* THE TASK
Please quote exactly the lines below from the line containing "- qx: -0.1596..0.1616" to the line containing "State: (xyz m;", both lines included, and nothing else.

/---

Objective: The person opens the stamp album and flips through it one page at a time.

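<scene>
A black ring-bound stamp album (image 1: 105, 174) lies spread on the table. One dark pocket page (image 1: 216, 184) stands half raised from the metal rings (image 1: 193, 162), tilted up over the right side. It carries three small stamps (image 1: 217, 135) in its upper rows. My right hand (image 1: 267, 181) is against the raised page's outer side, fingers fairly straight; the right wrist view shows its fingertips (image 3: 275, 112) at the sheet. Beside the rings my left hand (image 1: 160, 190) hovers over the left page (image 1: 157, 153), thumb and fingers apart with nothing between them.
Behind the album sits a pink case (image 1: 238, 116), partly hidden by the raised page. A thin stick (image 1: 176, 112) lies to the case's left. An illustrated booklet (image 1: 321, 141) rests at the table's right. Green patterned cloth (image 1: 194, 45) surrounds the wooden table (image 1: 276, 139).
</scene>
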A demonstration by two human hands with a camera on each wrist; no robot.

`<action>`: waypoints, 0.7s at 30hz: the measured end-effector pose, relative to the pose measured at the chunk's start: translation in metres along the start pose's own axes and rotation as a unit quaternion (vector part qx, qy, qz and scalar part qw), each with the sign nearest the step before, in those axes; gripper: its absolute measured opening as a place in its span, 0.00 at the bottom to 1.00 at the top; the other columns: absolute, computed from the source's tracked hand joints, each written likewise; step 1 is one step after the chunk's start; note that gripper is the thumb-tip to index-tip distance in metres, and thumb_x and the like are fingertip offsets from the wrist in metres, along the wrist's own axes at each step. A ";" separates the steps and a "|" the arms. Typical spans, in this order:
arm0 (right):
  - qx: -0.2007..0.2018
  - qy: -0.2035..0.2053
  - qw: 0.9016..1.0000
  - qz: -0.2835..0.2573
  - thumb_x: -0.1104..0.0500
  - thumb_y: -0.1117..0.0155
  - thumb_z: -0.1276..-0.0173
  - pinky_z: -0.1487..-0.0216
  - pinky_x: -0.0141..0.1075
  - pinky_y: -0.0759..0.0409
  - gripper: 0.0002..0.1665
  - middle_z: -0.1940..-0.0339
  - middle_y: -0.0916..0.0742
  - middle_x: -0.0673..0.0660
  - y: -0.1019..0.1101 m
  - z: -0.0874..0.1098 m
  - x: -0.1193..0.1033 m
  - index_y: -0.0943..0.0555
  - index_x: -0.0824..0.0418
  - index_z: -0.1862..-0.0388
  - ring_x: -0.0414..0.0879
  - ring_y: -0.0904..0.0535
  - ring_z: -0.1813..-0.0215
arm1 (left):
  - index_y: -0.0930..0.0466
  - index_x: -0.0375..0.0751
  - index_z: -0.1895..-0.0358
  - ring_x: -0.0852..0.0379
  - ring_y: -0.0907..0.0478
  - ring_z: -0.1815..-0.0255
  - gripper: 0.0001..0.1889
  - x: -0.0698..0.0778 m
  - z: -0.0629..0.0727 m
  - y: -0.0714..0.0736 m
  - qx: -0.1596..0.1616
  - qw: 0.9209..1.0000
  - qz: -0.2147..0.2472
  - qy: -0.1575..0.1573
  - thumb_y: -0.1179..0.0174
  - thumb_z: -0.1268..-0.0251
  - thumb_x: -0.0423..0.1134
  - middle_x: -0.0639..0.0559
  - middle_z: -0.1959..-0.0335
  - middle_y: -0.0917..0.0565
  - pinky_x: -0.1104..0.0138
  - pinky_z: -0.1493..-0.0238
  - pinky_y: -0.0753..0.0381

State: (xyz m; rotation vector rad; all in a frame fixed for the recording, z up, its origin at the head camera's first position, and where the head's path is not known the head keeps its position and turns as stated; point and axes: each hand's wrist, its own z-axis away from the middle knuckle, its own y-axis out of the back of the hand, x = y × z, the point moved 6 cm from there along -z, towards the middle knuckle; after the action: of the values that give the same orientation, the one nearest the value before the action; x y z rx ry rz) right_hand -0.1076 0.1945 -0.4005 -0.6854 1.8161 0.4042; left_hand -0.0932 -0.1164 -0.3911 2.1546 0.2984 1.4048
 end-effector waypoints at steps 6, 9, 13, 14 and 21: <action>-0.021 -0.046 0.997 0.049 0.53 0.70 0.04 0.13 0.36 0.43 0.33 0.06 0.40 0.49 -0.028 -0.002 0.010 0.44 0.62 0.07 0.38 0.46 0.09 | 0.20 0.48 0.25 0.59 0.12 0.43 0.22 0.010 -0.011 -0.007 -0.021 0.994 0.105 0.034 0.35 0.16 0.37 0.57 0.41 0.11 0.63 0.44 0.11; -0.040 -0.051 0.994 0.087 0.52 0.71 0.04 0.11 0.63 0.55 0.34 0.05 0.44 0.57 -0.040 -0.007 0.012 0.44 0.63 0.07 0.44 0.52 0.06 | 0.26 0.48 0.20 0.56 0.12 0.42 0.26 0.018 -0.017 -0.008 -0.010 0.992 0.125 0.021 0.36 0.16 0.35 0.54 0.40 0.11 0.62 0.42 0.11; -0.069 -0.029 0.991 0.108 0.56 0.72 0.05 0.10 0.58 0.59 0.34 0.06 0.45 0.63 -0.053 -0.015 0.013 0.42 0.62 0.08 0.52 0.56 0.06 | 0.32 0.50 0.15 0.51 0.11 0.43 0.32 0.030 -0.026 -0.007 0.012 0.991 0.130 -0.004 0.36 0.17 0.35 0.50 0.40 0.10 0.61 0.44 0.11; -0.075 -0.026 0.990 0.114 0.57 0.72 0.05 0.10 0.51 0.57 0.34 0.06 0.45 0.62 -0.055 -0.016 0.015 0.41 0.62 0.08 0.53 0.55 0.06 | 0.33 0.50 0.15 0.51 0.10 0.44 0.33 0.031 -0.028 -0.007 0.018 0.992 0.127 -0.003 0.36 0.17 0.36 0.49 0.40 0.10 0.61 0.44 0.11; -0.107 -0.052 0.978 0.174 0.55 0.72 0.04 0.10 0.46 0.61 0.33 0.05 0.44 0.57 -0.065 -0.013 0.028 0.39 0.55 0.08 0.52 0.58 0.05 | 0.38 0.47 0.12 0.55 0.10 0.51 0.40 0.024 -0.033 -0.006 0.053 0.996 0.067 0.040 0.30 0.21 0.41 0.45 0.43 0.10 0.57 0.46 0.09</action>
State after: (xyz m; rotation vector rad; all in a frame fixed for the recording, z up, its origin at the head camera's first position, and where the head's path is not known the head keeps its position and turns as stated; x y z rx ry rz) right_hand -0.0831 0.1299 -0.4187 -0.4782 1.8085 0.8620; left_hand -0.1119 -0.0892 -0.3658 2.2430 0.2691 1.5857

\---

* COMPLETED EXERCISE
  - qx: -0.1596..0.1616
  - qw: 0.9209..1.0000
  - qz: -0.2147..0.2472
  - qy: -0.1575..0.1573
  - thumb_y: -0.1179..0.0174
  - thumb_z: -0.1268..-0.0251
  - thumb_x: -0.0423..0.1134
  - middle_x: -0.0639..0.0559
  - middle_z: -0.1959..-0.0335
  - middle_y: -0.0917..0.0565
  - pinky_x: -0.1104..0.0138
  - pinky_z: -0.1493..-0.0238
  - pinky_y: -0.0753..0.0381

State: (xyz m; rotation vector rad; all in a frame fixed for the recording, z up, its origin at the head camera's first position, and where the head's path is not known the head keeps its position and turns as stated; point and axes: each hand's wrist, its own z-axis away from the middle knuckle, its own y-axis out of the back of the hand, x = y × z, the point moved 6 cm from there along -z, towards the middle knuckle; after the action: of the values that give the same orientation, the one nearest the value before the action; x y z rx ry rz) right_hand -0.1076 0.1945 -0.4005 -0.6854 1.8161 0.4042; left_hand -0.0932 -0.1164 -0.3911 2.1546 0.2984 1.4048

There is nothing further to this exercise.